Work to be completed >>
Your copy of the entries must be exact, and it must not include the pictures.

Records shown >>
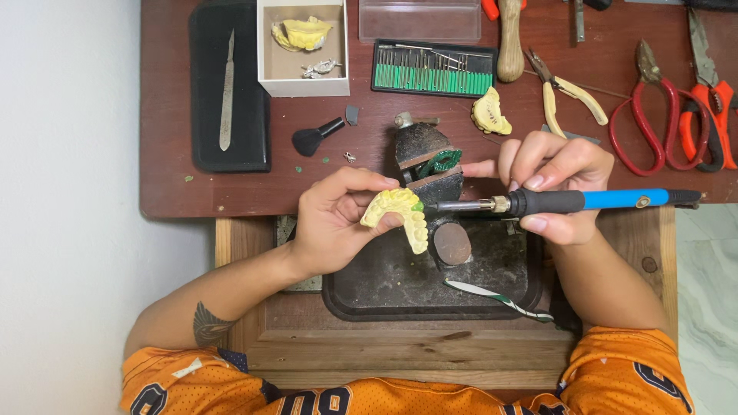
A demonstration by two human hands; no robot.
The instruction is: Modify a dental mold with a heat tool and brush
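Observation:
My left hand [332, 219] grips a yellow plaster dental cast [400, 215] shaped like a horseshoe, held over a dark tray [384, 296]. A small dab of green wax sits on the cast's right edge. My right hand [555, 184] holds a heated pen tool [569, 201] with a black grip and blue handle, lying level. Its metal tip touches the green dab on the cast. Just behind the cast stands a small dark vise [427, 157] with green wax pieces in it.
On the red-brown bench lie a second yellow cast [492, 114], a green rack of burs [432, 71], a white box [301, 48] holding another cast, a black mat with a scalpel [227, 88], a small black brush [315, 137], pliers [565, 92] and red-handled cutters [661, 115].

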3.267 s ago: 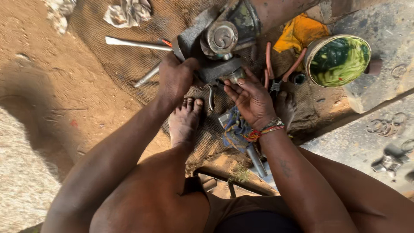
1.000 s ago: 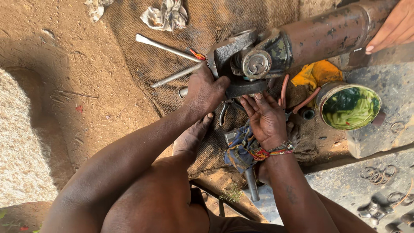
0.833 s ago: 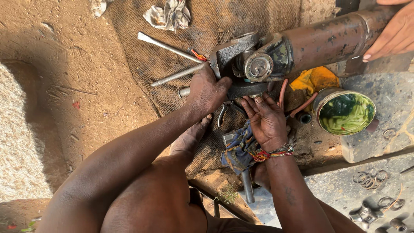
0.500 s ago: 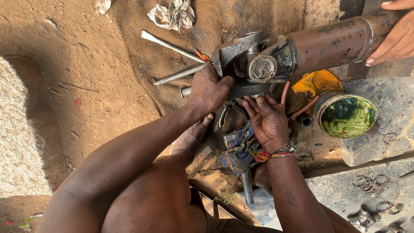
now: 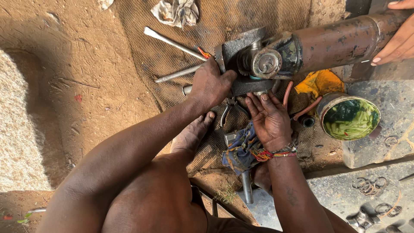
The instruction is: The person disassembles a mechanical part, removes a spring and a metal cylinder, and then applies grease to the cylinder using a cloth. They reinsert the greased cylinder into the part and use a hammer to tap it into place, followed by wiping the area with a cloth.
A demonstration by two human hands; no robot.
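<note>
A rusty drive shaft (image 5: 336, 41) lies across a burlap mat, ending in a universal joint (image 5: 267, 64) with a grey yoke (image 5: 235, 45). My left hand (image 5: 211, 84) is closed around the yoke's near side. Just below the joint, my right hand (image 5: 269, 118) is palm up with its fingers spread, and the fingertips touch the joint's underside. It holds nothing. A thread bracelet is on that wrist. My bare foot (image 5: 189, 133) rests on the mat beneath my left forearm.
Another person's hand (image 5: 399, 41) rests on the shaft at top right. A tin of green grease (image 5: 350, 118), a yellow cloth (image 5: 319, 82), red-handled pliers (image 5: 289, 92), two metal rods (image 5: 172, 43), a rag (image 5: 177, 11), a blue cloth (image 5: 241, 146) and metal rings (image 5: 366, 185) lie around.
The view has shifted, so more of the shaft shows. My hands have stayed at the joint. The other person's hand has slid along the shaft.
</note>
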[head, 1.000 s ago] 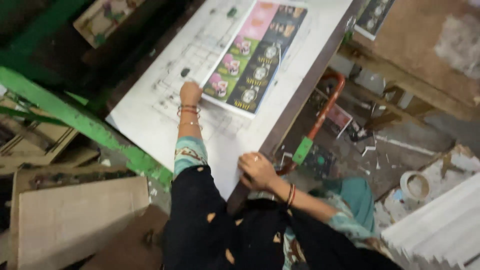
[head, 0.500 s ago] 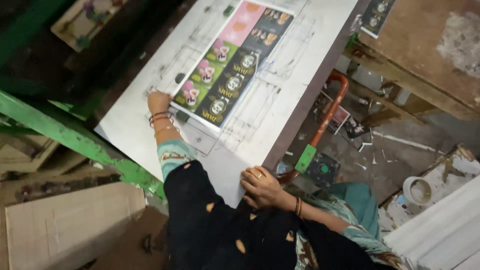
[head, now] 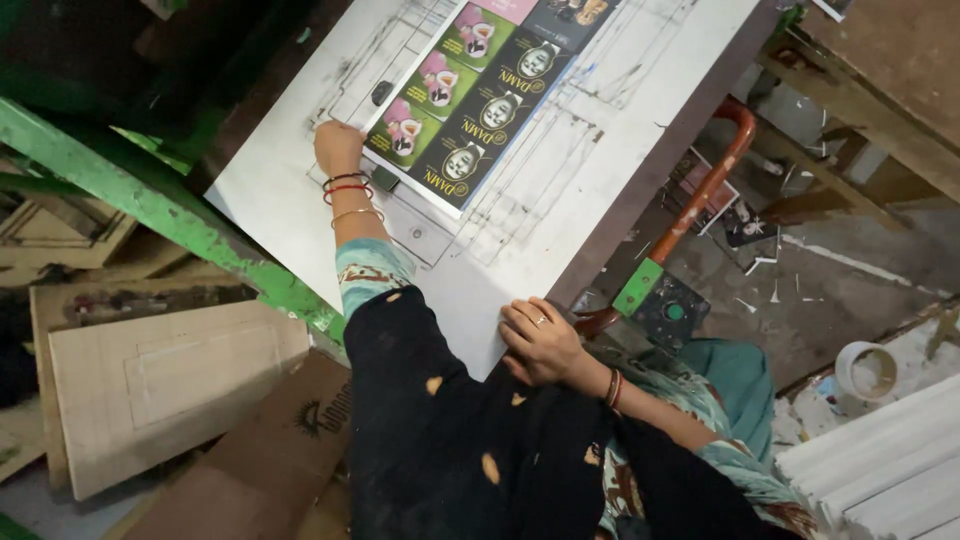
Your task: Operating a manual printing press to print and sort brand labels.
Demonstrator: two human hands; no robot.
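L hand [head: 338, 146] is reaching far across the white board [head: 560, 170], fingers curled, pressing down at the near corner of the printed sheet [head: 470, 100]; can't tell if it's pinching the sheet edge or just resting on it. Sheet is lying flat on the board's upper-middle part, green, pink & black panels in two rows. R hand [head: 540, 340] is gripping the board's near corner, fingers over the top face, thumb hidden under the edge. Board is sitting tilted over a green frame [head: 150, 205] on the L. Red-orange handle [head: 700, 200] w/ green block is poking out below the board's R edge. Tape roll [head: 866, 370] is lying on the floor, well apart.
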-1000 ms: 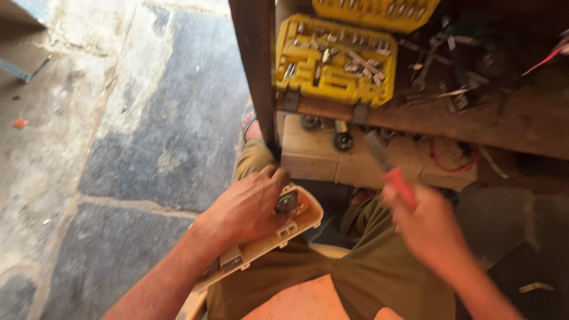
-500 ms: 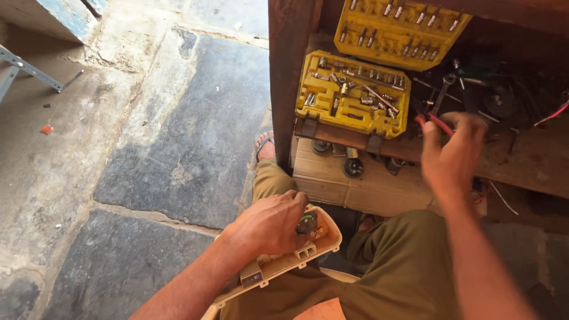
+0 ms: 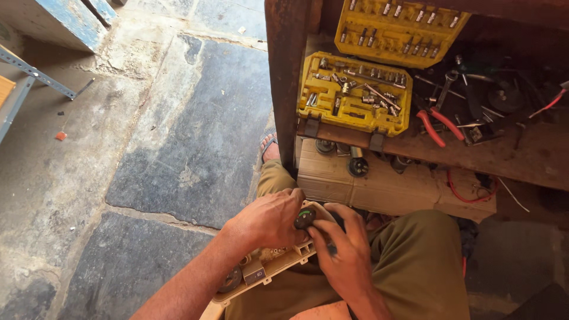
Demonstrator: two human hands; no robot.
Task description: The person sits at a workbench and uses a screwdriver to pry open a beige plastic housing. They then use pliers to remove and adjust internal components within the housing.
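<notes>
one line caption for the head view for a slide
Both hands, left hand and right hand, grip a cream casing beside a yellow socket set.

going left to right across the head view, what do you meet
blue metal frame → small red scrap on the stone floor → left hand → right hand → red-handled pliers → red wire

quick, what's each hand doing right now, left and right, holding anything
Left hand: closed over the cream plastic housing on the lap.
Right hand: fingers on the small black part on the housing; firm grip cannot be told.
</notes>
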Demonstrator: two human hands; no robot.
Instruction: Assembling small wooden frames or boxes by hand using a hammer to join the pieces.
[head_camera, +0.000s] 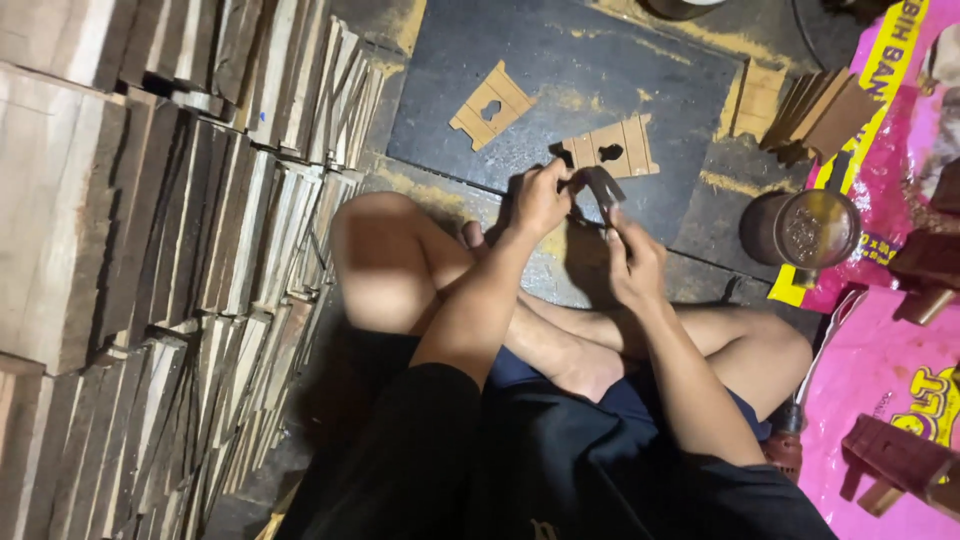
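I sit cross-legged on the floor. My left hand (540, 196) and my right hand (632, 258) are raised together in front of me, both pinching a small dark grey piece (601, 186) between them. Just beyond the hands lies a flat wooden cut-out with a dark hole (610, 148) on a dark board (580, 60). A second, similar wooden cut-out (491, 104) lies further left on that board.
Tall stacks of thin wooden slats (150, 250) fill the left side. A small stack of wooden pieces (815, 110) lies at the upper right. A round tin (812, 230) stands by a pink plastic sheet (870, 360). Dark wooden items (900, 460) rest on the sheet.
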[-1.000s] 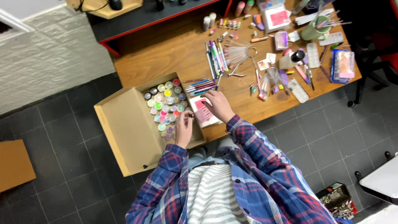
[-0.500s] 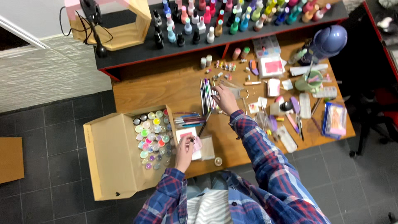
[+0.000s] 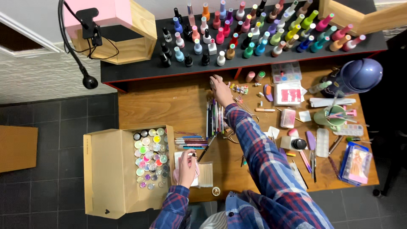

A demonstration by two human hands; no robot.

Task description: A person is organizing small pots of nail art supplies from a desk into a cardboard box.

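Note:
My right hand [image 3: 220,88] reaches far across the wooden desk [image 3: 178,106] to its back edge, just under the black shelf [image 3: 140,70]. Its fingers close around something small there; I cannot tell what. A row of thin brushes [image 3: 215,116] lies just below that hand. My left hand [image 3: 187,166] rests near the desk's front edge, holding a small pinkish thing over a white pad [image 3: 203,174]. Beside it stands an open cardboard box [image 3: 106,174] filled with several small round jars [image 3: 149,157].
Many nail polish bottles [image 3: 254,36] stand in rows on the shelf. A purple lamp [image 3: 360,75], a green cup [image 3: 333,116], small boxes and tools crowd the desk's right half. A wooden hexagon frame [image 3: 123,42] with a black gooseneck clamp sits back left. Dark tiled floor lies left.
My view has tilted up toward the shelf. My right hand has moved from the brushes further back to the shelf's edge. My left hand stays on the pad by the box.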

Final answer >>
A demonstration by two human hands; no robot.
The instruction is: Modify a dental mold with a heat tool and brush
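Observation:
My left hand [332, 219] grips a yellow plaster dental cast [400, 215] shaped like a horseshoe, held over a dark tray [384, 296]. A small dab of green wax sits on the cast's right edge. My right hand [555, 184] holds a heated pen tool [569, 201] with a black grip and blue handle, lying level. Its metal tip touches the green dab on the cast. Just behind the cast stands a small dark vise [427, 157] with green wax pieces in it.
On the red-brown bench lie a second yellow cast [492, 114], a green rack of burs [432, 71], a white box [301, 48] holding another cast, a black mat with a scalpel [227, 88], a small black brush [315, 137], pliers [565, 92] and red-handled cutters [661, 115].
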
3.267 s ago: 
1.000 s ago: 
0.833 s ago: 
0.500 s ago: 
now: 
The instruction is: The person disassembles a mechanical part, removes a spring and a metal cylinder, and then applies grease to the cylinder using a cloth. They reinsert the greased cylinder into the part and use a hammer to tap it into place, followed by wiping the area with a cloth.
A demonstration by two human hands; no robot.
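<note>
A rusty drive shaft (image 5: 336, 41) lies across a burlap mat, ending in a universal joint (image 5: 267, 64) with a grey yoke (image 5: 235, 45). My left hand (image 5: 211, 84) is closed around the yoke's near side. Just below the joint, my right hand (image 5: 269, 118) is palm up with its fingers spread, and the fingertips touch the joint's underside. It holds nothing. A thread bracelet is on that wrist. My bare foot (image 5: 189, 133) rests on the mat beneath my left forearm.
Another person's hand (image 5: 399, 41) rests on the shaft at top right. A tin of green grease (image 5: 350, 118), a yellow cloth (image 5: 319, 82), red-handled pliers (image 5: 289, 92), two metal rods (image 5: 172, 43), a rag (image 5: 177, 11), a blue cloth (image 5: 241, 146) and metal rings (image 5: 366, 185) lie around.
The view has shifted, so more of the shaft shows. My hands have stayed at the joint. The other person's hand has slid along the shaft.
</note>
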[head, 1.000 s ago] 
[head, 0.500 s ago] 
[head, now] 
Your task: Operating a manual printing press to print and sort brand labels.
Demonstrator: two human hands; no robot.
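L hand [head: 338, 146] is reaching far across the white board [head: 560, 170], fingers curled, pressing down at the near corner of the printed sheet [head: 470, 100]; can't tell if it's pinching the sheet edge or just resting on it. Sheet is lying flat on the board's upper-middle part, green, pink & black panels in two rows. R hand [head: 540, 340] is gripping the board's near corner, fingers over the top face, thumb hidden under the edge. Board is sitting tilted over a green frame [head: 150, 205] on the L. Red-orange handle [head: 700, 200] w/ green block is poking out below the board's R edge. Tape roll [head: 866, 370] is lying on the floor, well apart.
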-1000 ms: 
-500 ms: 
+0 ms: 
Demonstrator: two human hands; no robot.
Task description: The person sits at a workbench and uses a screwdriver to pry open a beige plastic housing. They then use pliers to remove and adjust internal components within the housing.
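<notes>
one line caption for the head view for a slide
Both hands, left hand and right hand, grip a cream casing beside a yellow socket set.

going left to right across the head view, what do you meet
blue metal frame → small red scrap on the stone floor → left hand → right hand → red-handled pliers → red wire

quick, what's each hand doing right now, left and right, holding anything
Left hand: closed over the cream plastic housing on the lap.
Right hand: fingers on the small black part on the housing; firm grip cannot be told.
</notes>
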Demonstrator: two human hands; no robot.
Instruction: Assembling small wooden frames or boxes by hand using a hammer to join the pieces.
[head_camera, +0.000s] 
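I sit cross-legged on the floor. My left hand (540, 196) and my right hand (632, 258) are raised together in front of me, both pinching a small dark grey piece (601, 186) between them. Just beyond the hands lies a flat wooden cut-out with a dark hole (610, 148) on a dark board (580, 60). A second, similar wooden cut-out (491, 104) lies further left on that board.
Tall stacks of thin wooden slats (150, 250) fill the left side. A small stack of wooden pieces (815, 110) lies at the upper right. A round tin (812, 230) stands by a pink plastic sheet (870, 360). Dark wooden items (900, 460) rest on the sheet.
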[-1.000s] 
[-0.500s] 
[+0.000s] 

A demonstration by two human hands; no robot.

Task description: A person is organizing small pots of nail art supplies from a desk into a cardboard box.

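Note:
My right hand [image 3: 220,88] reaches far across the wooden desk [image 3: 178,106] to its back edge, just under the black shelf [image 3: 140,70]. Its fingers close around something small there; I cannot tell what. A row of thin brushes [image 3: 215,116] lies just below that hand. My left hand [image 3: 187,166] rests near the desk's front edge, holding a small pinkish thing over a white pad [image 3: 203,174]. Beside it stands an open cardboard box [image 3: 106,174] filled with several small round jars [image 3: 149,157].
Many nail polish bottles [image 3: 254,36] stand in rows on the shelf. A purple lamp [image 3: 360,75], a green cup [image 3: 333,116], small boxes and tools crowd the desk's right half. A wooden hexagon frame [image 3: 123,42] with a black gooseneck clamp sits back left. Dark tiled floor lies left.
My view has tilted up toward the shelf. My right hand has moved from the brushes further back to the shelf's edge. My left hand stays on the pad by the box.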

The response is now complete.